"Not everyone knows why it's called the Treasure Coast,' said Jonah Martinez, a treasure hunter from Port St. Lucie. 'This is why'
They don't call it the Treasure Coast for nothing.
Jonah Martinez, a 43-year-old treasure hunter from Port St. Lucie, was scanning the sand with his metal detector at Turtle Trail beach access Friday night when his device picked up a signal.
Beneath him, over three centuries of history were buried in the sand:
Martinez pulled 22 Spanish silver coins from the surf, each dating back to a shipwreck 305 years ago, he said.
Twelve Spanish galleons laden with treasures from the New World were bound for Spain July 31, 1715, but 11 were lost during a hurricane off the coast of Florida. Most of the treasure still lies beneath the ocean.
"Not everyone knows why it's called the Treasure Coast," he said. "This is why."
Martinez, who has hunted treasure along Florida's coastlines for 24 years, estimates the total haul to be worth around $7,000, he said. One coin alone could be worth upwards of $2,000.

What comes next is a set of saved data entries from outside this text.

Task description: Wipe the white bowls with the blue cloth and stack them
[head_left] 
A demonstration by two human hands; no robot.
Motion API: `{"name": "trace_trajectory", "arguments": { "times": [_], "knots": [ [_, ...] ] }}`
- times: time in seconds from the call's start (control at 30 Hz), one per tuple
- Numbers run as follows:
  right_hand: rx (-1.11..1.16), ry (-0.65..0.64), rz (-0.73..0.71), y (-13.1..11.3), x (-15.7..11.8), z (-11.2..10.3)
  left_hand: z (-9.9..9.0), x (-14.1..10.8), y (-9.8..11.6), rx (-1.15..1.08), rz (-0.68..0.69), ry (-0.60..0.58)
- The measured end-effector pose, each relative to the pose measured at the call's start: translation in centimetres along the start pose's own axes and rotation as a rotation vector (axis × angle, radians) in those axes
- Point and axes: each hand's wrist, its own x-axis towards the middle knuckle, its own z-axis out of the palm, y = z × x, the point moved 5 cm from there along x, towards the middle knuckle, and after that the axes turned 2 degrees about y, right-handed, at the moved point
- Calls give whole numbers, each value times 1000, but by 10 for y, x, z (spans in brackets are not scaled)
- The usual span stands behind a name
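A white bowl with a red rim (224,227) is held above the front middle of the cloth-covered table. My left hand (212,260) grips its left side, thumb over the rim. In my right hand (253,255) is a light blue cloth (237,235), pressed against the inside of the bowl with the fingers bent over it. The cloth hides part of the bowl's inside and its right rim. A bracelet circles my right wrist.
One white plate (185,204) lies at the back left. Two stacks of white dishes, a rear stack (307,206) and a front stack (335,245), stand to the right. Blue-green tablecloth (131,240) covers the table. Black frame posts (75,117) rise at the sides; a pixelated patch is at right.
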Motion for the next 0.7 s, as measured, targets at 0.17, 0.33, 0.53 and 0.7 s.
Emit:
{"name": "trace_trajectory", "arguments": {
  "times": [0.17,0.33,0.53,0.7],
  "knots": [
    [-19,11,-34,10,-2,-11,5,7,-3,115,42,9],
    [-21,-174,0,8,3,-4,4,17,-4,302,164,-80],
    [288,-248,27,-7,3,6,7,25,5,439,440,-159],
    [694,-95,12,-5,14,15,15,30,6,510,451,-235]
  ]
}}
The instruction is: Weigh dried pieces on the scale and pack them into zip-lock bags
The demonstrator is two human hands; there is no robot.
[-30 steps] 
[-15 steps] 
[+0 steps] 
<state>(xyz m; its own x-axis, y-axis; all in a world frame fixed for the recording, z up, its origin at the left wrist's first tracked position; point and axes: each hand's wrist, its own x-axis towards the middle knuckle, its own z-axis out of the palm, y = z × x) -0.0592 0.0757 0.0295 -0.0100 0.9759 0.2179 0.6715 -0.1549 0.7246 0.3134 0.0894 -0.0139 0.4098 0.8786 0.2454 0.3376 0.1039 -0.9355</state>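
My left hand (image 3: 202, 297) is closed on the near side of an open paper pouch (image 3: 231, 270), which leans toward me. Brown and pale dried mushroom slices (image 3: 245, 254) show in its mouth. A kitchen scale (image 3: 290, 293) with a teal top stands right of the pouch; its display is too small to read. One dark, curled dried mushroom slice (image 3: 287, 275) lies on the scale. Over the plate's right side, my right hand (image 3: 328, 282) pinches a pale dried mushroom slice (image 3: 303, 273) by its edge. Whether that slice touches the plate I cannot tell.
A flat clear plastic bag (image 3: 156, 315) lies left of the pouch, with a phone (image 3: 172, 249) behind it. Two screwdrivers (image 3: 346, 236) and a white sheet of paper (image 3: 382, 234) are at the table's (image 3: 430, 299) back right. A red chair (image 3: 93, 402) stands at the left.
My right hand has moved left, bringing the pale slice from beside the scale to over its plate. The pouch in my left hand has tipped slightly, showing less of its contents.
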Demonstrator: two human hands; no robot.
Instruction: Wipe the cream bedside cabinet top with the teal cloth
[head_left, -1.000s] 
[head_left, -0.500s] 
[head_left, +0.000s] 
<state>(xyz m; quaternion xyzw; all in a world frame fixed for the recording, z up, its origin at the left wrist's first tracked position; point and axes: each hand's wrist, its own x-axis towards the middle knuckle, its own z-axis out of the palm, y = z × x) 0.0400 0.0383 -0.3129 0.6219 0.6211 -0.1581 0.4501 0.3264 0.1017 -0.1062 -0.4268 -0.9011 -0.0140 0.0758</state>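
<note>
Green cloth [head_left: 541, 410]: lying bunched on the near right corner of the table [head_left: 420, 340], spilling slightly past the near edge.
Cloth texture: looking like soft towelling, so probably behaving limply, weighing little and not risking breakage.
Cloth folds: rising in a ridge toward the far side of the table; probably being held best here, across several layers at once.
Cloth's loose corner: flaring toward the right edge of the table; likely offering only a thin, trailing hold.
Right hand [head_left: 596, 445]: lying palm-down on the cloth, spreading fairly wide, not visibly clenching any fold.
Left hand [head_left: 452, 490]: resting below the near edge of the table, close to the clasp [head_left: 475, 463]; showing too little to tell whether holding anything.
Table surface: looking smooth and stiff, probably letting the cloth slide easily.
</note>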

But while this isn't his biggest or most successful find (Martinez once found $6.5 million worth of gold coins), the thrill is still there, he said.
"I know how to read the beach, and I'm always trying to increase my odds of finding something," Martinez said.
According to Florida law, recovery permits are required for individuals who want to explore or recover artifacts on state-owned lands underwater, but not on a public beach.
Martinez said he has no intent to sell the coins.
In July 2017, Martinez and his team found only a few artifacts from the 1715 wreck in what the crew considered a slow summer for treasure hunting.
“It has been one of the worst summers weather-wise that we’ve ever experienced,” Martinez told TCPalm in 2017. “But we’re getting through it day by day, and we’re working in an area where we found items before so we’re optimistic.”
But that was then, and this is now.
Martinez said he has no plans to polish the 22 new coins in his collection and will put them in a safe spot next to some of his other historic finds just as he found them.
"It's a passion," Martinez said. "It's the thrill of the hunt that I love."